### WHAT YOU ARE ASKED TO DO
Look for "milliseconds" in the listing below. Gather each line that contains it.

-------- DATASET CONTENT

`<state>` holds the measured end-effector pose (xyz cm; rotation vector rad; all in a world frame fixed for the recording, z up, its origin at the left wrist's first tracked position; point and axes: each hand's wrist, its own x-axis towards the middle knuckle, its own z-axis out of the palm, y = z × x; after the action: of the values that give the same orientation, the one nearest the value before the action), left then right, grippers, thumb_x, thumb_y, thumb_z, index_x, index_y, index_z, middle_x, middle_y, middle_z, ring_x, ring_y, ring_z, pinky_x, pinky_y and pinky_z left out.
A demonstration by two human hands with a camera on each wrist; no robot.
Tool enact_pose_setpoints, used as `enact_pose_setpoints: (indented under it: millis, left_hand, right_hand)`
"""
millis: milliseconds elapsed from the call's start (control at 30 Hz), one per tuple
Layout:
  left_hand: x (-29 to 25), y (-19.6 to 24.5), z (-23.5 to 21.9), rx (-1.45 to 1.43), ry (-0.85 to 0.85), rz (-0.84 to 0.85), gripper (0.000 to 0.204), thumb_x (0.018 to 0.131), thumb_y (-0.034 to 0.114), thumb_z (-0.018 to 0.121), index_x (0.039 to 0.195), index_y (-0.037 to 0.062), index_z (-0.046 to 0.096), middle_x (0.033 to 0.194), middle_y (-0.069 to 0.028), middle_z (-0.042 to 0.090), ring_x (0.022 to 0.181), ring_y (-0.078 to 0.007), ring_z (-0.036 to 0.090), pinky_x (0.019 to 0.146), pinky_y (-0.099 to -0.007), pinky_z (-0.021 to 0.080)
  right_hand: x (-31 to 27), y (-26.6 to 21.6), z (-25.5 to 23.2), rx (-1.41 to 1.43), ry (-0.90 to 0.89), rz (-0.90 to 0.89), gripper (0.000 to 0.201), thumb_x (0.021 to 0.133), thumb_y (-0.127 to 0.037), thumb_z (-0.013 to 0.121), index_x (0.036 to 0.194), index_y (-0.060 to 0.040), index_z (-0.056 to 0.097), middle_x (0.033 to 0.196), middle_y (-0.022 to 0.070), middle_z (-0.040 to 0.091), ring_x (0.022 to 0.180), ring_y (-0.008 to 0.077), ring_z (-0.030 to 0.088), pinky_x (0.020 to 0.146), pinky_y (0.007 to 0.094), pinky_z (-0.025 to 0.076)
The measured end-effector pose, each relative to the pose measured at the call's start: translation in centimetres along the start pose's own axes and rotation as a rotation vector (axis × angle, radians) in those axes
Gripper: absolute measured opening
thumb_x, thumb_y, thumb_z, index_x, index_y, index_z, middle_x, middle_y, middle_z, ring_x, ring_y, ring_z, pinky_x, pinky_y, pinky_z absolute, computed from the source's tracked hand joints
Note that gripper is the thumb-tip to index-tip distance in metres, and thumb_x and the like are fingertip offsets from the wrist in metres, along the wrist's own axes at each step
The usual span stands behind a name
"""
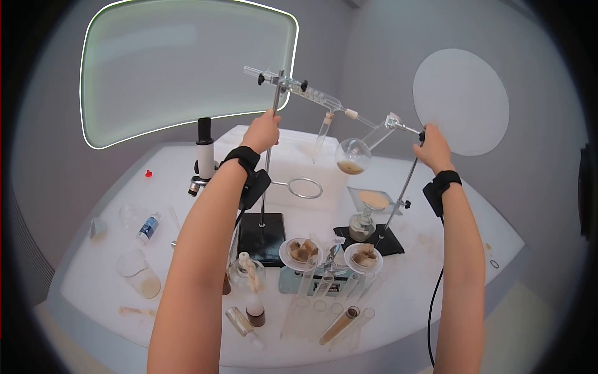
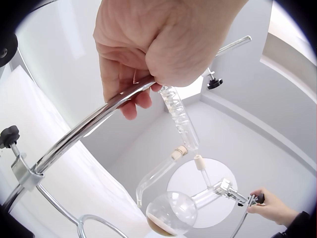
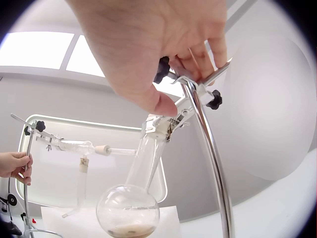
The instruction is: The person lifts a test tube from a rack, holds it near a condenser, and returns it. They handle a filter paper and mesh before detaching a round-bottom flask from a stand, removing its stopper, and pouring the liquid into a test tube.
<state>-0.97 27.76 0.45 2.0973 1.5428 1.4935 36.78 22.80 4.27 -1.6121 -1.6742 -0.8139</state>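
Observation:
My left hand (image 1: 261,132) grips the upright rod (image 2: 79,131) of the left retort stand, just below the clamp. That clamp carries a glass condenser (image 1: 316,95), tilted down to the right. A bent glass adapter tube (image 1: 322,137) hangs from its lower end on a stopper. At the top of the right stand, my right hand (image 1: 434,149) holds the clamp holder (image 3: 197,91), fingers behind it and thumb in front. The clamp there holds a round-bottom flask (image 1: 353,151) by its slanted neck, with a little brown liquid inside. A stoppered side tube links flask and condenser.
An iron ring (image 1: 305,188) juts from the left stand. An alcohol lamp (image 1: 361,227) stands on the right base. Nearer are a balance (image 1: 289,280) with filled dishes, a rack of test tubes (image 1: 321,305) and small bottles. A microscope (image 1: 205,149) stands at left.

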Motion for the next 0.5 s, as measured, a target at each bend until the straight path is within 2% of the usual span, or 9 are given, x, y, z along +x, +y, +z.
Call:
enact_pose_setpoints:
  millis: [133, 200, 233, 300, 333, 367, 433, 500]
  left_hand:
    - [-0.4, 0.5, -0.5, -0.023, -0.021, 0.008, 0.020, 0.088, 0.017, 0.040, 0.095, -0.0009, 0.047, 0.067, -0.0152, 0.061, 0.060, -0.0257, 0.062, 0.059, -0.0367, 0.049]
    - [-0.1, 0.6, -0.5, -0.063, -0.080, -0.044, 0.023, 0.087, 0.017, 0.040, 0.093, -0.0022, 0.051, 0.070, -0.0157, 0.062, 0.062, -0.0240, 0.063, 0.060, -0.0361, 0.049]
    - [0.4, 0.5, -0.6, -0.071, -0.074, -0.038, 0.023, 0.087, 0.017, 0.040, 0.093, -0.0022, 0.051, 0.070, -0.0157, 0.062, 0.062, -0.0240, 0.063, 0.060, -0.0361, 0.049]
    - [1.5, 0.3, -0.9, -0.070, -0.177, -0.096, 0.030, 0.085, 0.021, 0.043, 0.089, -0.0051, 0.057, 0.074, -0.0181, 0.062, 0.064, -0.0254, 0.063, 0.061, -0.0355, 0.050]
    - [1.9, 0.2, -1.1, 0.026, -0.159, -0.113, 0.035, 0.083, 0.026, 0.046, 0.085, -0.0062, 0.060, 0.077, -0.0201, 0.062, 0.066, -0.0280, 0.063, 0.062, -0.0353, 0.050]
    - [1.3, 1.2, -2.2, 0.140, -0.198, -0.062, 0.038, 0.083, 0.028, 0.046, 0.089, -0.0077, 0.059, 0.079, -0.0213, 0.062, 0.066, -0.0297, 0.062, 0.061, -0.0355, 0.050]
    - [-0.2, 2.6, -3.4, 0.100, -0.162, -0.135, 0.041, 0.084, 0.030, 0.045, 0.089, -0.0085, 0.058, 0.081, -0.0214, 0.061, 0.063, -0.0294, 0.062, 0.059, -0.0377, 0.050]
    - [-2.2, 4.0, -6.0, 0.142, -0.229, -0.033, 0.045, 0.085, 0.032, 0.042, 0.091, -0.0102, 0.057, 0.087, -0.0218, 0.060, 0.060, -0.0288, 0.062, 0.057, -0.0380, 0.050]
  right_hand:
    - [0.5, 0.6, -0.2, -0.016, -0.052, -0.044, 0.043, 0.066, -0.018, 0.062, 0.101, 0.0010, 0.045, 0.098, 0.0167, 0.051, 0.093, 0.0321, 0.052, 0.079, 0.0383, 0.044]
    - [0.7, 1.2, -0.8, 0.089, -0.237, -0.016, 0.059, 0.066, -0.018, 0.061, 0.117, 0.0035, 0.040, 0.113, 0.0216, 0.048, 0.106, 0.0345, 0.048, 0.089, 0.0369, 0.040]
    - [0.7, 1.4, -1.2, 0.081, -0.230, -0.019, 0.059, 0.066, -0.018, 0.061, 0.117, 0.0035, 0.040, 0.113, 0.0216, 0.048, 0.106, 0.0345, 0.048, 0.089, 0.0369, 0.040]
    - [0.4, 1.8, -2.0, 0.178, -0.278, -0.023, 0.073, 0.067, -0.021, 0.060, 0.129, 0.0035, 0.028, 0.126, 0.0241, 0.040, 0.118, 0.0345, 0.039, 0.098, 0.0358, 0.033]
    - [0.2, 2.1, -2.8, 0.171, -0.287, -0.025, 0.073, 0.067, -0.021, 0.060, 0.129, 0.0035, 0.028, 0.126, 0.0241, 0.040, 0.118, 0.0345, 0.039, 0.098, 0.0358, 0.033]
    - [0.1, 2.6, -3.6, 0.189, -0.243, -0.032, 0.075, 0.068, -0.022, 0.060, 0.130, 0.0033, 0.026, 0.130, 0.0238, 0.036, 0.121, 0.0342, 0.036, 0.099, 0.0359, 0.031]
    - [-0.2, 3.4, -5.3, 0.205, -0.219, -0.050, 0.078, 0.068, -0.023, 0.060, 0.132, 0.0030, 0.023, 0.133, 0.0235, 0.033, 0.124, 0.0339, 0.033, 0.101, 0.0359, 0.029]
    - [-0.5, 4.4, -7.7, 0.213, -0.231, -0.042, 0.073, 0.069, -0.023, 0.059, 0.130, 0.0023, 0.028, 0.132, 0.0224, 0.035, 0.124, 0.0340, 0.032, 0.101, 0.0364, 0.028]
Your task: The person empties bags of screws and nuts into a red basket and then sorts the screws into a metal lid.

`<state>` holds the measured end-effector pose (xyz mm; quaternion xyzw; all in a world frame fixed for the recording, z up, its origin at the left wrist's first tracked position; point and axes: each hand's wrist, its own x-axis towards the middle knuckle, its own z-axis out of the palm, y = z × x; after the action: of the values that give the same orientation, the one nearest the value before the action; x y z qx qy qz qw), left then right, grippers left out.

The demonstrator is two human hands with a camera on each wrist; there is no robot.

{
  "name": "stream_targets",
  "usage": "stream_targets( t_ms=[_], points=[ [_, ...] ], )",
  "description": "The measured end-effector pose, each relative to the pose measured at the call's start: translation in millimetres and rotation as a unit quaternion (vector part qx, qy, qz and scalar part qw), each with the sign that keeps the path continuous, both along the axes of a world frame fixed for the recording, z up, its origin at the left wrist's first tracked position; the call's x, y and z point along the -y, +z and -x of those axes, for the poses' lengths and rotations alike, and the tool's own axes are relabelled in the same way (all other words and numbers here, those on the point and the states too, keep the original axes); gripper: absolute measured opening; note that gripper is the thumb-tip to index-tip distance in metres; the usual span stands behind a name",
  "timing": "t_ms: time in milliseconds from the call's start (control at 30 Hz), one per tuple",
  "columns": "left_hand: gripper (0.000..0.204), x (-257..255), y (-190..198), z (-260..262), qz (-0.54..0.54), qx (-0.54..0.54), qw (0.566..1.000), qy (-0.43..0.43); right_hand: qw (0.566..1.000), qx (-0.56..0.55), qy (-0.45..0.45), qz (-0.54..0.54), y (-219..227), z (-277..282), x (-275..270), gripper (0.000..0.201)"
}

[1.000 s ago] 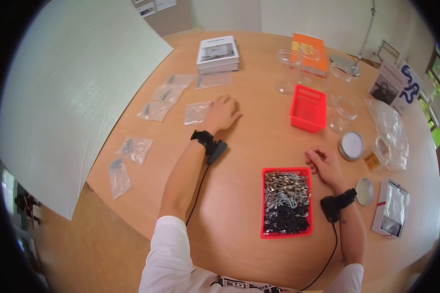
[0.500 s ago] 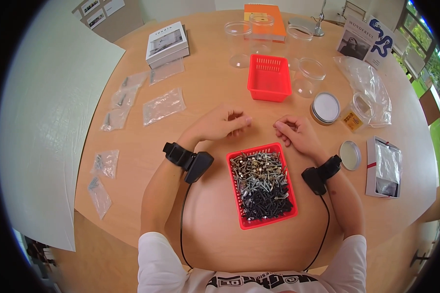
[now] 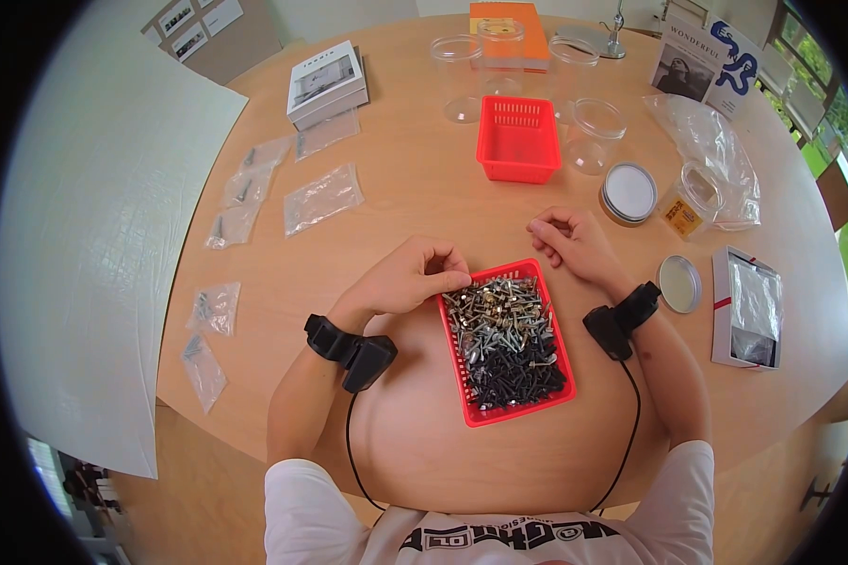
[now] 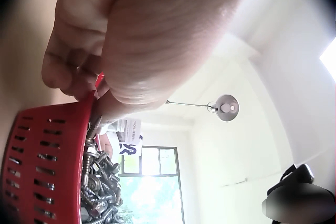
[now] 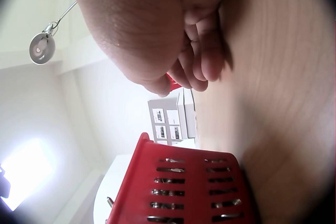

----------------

### ANSWER SPACE
millis: milliseconds elapsed from the call's start (control at 30 Hz), one per tuple
  "timing": "t_ms: time in milliseconds from the call's start (control at 30 Hz), one per tuple",

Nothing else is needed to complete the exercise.